Love seeing these types of posts on HN! Every now and then I see a post about olfaction, and since I am in the olfactory receptor research space, I just want to put my two cents out there.
Digital chemical sensing is hard, and yet biological chemical sensing is amazing. Understandably, there's always been immense interest in digitizing the biological process of smell. People have been pitching various technologies, from the early days of the WaspHound[0] and DARPA's largely failed RealNose project[1], to current efforts from startups[2] and big players in perfumery[3].
It is my opinion that all of these technologies are solving the wrong problem. Olfactory receptors are just plain horrible proteins. They're extremely difficult to produce, and even when you can express them, they have exactly the wrong type of properties. Each olfactory receptor responds to many different chemicals with really bad sensitivity. While that works really well for animals, these properties are a nightmare for digitization.
If we want to digitize chemical sensing, I believe we will need better proteins than naturally occurring olfactory receptors. And that's what I am trying to do currently in my Ph.D. research!
If you haven't read "What the fly’s nose tells the fly’s brain" [0] take a look. It helps explain why the olfactory sensors might actually be selected to have wide spectrum sensitivity (it's a feature not a bug).
Thanks for the link! Cool to think about how the evolution of smell has optimized for "a maximum entropy code."
I totally agree, it's a feature not a bug. A wide spectrum is absolutely an essential feature for an animal to sense thousands (to millions) of different chemicals without thousands (to millions) of different receptors. So, calling olfactory receptors "just plain horrible proteins" was a bit rude to them, haha!
However, in my opinion, digital sensors based on olfactory receptors have and will continue to suffer from such wide spectra and poor sensitivities.
It's interesting to think of this from a security point of view. What data can be exfiltrated? How much signal are we giving off all the time that would leak information on way more of what's going on inside than we realize?
If Spectre can use a timing side channel to peer into regions of memory that were not supposed to be accessed, how many more side channels are there in a human body that mostly wasn't designed to conceal anything? (That's not exactly true, we've evolved to hide quietly, many things hunt by smell, women conceal their state of fertility, etc. But technology can access a much lower threshold of signal than anything evolution has had to worry about.)
If you listen closely enough, I'd expect we're all open books. Time the exact duration that nerve impulses travel, that blood coagulates, that sweat is produced, that hormones are released, etc. Look at the ratios of chemicals produced by digestion, respiration, locomotion, etc.
Technologists are already mining some of this wealth of signal from just filtered speech recordings. There's so much more that could be harnessed (and abused).
Technically, this doesn't seem to be a nose per se, but more creating a sensor to detect molecules for which the mammalian nose has evolved to detect. If we have an excitatory pattern, then most AI techniques should be able to detect it easily.
Instead of creating a single modality i.e. artificial noses or ears, medicine would benefit from a multimodal sensory system that uses vision, smell, auditory and perhaps even taste, _in conjunction_, as the human body is rich with signals through all these modalities.
Given the decades of research into an electronic sense of smell and the billions of $ it will be worth if we can get a electronic nose, why are we jumping the gun to the other things?

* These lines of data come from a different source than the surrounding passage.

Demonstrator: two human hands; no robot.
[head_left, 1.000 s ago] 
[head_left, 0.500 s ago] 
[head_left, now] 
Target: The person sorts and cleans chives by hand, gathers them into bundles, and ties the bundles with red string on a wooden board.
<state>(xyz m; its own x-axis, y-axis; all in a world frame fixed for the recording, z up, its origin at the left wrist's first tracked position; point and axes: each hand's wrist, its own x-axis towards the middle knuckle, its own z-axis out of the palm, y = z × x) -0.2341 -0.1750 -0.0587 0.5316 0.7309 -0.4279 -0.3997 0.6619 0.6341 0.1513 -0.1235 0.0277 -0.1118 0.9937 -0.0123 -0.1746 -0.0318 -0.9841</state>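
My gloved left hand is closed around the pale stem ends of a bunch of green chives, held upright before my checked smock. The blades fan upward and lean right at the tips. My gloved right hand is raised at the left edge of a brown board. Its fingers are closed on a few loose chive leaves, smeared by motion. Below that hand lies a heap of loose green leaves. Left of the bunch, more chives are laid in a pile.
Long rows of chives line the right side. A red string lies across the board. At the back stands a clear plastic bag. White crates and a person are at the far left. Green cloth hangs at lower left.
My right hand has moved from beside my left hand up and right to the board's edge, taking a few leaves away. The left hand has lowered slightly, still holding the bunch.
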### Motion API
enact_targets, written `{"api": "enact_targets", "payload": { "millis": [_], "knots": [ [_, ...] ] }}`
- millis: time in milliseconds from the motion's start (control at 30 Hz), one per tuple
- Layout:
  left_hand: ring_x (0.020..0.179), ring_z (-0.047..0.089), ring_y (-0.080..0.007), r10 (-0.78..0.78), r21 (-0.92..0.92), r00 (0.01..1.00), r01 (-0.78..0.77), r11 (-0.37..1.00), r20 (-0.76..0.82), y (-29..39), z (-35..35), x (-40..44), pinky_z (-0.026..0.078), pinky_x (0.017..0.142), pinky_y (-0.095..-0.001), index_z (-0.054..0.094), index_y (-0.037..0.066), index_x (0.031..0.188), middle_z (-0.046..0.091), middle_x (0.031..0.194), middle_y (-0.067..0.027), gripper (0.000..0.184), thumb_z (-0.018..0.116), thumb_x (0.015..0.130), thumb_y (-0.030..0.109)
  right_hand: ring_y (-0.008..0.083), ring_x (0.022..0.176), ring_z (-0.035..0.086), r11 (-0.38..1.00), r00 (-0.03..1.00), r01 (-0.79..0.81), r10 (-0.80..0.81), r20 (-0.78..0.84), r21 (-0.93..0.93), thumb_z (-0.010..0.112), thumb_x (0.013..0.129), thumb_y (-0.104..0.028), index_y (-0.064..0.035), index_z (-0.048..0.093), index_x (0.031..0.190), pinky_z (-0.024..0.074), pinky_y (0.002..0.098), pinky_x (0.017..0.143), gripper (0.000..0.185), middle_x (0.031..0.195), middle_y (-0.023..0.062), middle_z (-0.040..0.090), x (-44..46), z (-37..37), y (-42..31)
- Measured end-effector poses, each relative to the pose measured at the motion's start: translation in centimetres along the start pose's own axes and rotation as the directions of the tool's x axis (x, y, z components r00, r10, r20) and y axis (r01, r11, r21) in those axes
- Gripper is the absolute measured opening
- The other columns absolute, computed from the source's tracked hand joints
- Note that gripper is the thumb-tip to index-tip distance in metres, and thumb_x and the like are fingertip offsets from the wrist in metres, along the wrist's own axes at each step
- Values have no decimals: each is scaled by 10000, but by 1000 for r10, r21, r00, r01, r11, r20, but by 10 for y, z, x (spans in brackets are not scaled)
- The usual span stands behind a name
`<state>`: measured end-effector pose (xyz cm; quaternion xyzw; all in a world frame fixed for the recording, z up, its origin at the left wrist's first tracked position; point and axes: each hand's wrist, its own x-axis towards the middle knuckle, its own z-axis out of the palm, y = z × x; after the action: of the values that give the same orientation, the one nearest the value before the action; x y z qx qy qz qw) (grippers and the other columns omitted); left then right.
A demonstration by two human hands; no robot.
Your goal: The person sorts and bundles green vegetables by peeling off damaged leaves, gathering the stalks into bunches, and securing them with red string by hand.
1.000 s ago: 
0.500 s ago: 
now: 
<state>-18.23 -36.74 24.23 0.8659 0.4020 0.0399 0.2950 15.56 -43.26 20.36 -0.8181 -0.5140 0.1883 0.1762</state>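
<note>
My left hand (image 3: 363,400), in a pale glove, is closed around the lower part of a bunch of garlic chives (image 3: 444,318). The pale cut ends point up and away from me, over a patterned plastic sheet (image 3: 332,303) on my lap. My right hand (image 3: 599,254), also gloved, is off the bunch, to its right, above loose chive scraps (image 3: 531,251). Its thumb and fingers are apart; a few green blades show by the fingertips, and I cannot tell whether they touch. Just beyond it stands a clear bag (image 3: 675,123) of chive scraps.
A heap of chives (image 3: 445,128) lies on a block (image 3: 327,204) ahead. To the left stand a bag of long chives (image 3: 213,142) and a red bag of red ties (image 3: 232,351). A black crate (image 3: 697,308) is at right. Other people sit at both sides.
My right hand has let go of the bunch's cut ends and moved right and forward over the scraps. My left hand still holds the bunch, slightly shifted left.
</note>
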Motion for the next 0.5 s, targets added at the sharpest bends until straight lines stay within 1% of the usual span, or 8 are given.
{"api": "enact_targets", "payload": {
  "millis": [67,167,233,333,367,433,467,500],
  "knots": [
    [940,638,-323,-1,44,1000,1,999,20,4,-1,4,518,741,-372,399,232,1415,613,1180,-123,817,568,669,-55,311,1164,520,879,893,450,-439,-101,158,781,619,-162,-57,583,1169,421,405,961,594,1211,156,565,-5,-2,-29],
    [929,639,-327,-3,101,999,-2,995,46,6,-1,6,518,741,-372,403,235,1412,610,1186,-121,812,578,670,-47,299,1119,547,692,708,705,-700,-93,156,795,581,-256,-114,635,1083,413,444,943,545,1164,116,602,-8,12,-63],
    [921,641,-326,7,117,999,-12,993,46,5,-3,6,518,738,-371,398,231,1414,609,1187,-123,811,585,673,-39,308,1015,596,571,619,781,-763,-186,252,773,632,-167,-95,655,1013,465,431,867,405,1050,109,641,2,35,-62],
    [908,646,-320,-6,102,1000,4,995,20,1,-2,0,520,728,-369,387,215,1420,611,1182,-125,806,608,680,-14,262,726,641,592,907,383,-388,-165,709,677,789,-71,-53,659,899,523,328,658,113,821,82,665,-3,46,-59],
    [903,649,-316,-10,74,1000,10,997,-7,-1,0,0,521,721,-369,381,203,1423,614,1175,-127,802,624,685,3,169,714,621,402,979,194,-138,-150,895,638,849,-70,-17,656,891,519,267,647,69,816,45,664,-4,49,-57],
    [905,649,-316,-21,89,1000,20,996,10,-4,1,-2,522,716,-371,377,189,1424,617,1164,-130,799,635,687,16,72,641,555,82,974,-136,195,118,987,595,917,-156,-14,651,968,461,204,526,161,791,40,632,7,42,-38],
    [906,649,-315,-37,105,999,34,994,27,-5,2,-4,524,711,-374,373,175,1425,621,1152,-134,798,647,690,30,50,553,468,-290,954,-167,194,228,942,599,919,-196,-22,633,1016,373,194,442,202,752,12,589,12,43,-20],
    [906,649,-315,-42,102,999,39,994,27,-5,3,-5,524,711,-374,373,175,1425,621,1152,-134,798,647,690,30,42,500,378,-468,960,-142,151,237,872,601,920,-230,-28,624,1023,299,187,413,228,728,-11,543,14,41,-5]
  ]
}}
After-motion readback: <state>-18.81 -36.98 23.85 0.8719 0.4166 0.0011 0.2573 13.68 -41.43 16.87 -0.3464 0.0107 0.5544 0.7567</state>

> a sensor to detect molecules for which the mammalian nose has evolved to detect.
This would be a modern marvel and so far impossible. It also wouldn't have to be mammalian, there's no reason to limit it.
> If we have an excitatory pattern, then most AI techniques should be able to detect it easily.
Exactly. I'm not sure why you'd need AI at all. It should just be a look up table.
An electronic nose is a big deal.
We are talking the ability to know what people or vehicles are carrying without a search, tracking people and animals over land, the ability to find every truffle in a field, it should help us create smells like 4D cinema, find pollution in water and air and land, track leaks, cooking, find animal and mineral resources, animal husbandry and medicine.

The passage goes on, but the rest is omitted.